To do:
Pull out every line below that holds the word "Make".

Listed records:
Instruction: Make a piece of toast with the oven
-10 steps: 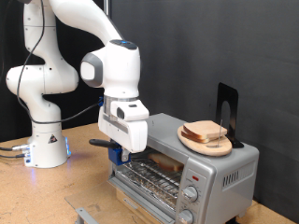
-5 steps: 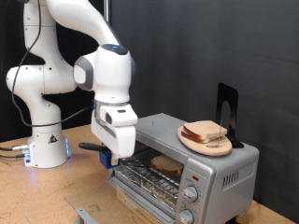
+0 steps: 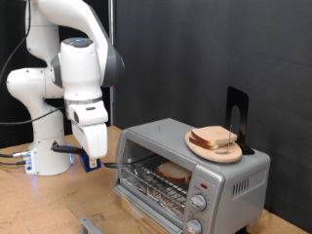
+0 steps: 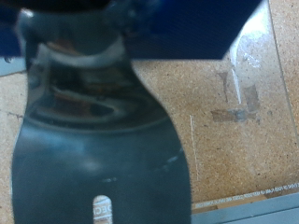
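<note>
The silver oven [image 3: 234,175] stands at the exterior view's right with its door open. One piece of toast [image 3: 174,172] lies on the wire rack inside. A second, like slice [image 3: 214,137] lies on a round wooden plate [image 3: 199,146] on top of the oven. My gripper [image 3: 92,161] hangs to the exterior view's left of the oven, clear of the opening. It is shut on a black spatula [image 3: 110,165] that points toward the oven. In the wrist view the spatula's dark blade [image 4: 98,149] fills most of the picture below the blue fingers [image 4: 177,23].
The robot's white base [image 3: 49,156] stands on the cork-coloured table [image 3: 39,205] at the exterior view's left. A black upright stand [image 3: 236,115] is behind the plate on the oven top. A small metal piece [image 3: 90,225] lies at the table's front edge.
The arm has swung to the exterior view's left, drawing the spatula out of the oven's mouth. The slice has stayed on the rack.
</note>
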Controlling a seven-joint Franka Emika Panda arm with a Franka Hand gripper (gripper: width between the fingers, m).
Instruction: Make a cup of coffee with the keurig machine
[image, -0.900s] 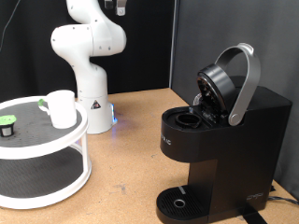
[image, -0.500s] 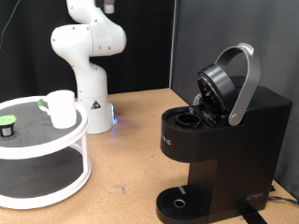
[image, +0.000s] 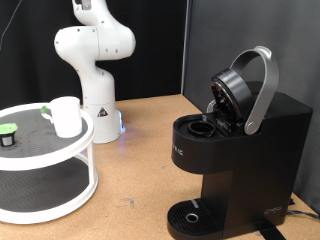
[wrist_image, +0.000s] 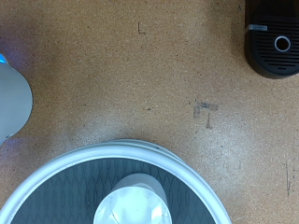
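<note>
The white cup (image: 66, 116) stands on the top shelf of a round white two-tier stand (image: 60, 158) at the exterior view's left; the wrist view looks straight down on the cup (wrist_image: 134, 203). The black keurig machine (image: 235, 150) sits at the exterior view's right with its silver-handled lid (image: 255, 90) raised and the pod chamber open. Its round drip tray (image: 190, 216) is bare, and the machine's base (wrist_image: 273, 39) shows in a corner of the wrist view. The gripper is out of both views, high above the stand.
A small dark pod with a green top (image: 8, 133) rests on the stand's upper shelf, beside the cup. The white robot base (image: 97, 100) stands at the back on the brown tabletop (image: 140, 170). A tape mark (wrist_image: 206, 108) lies on the table.
The arm's upper links have shifted towards the exterior view's left, and the dark hand part seen at the top edge has left the picture. Cup, pod and machine have not moved.
</note>
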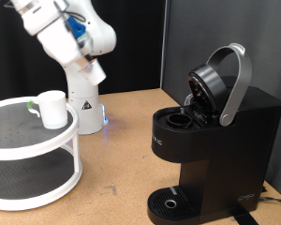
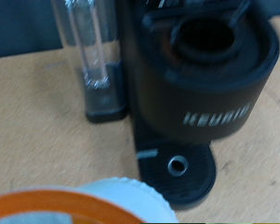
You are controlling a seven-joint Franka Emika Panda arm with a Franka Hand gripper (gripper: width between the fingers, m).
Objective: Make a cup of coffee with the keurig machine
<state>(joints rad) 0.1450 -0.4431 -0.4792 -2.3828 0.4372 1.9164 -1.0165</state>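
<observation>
The black keurig machine (image 1: 215, 141) stands at the exterior view's right, its lid (image 1: 215, 80) with the silver handle raised and the pod chamber (image 1: 178, 117) open and empty. The white cup (image 1: 52, 108) stands on the top shelf of a white round stand (image 1: 28, 141) at the left. My gripper (image 1: 92, 69) hangs high at the upper left, far from the machine. In the wrist view a white pod with an orange-tan top (image 2: 93, 203) sits close under the camera, held at the fingers. Beyond it are the machine (image 2: 205, 84), its open chamber (image 2: 203, 37) and its drip tray (image 2: 177, 166).
The white arm's base (image 1: 82, 108) stands behind the two-shelf stand. A clear water tank (image 2: 89, 47) is on the machine's side. The wooden table (image 1: 122, 141) lies between stand and machine. A dark curtain hangs behind.
</observation>
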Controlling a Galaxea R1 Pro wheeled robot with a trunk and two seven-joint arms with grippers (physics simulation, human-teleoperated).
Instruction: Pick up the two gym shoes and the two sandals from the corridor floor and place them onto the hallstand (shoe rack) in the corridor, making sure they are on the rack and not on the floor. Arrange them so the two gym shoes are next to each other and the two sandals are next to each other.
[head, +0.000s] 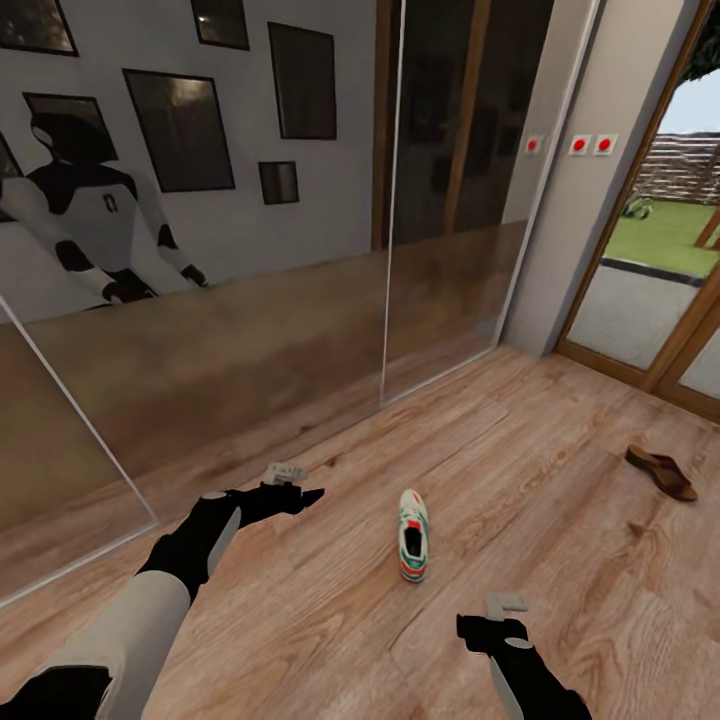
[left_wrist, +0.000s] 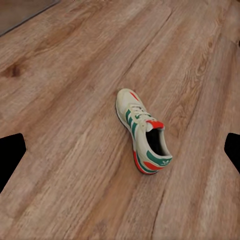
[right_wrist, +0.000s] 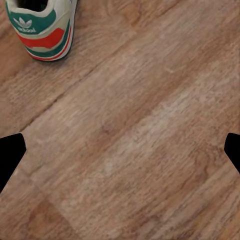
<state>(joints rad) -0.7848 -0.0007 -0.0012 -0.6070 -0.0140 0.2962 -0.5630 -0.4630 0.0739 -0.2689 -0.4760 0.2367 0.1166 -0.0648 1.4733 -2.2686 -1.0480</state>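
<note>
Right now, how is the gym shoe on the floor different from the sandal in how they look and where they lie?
The gym shoe is cream with teal stripes and red-orange accents; the sandal is dark brown.
The gym shoe is tall, laced and closed; the sandal is flat and low.
The gym shoe lies between the two arms; the sandal lies farther to the right, near the glass door.
Both rest upright on the corridor floor, untouched.

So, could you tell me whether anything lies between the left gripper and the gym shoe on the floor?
Nothing visible does. The gym shoe stands alone on the corridor floor, and only bare planks lie between it and the open left gripper. The sandal lies well off to the right, out of the way.
</note>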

Your solution:
Instruction: Make a piece of toast with the oven
Instruction: Make a cup of coffee with the keurig machine
Objective: Make a cup of coffee with the keurig machine

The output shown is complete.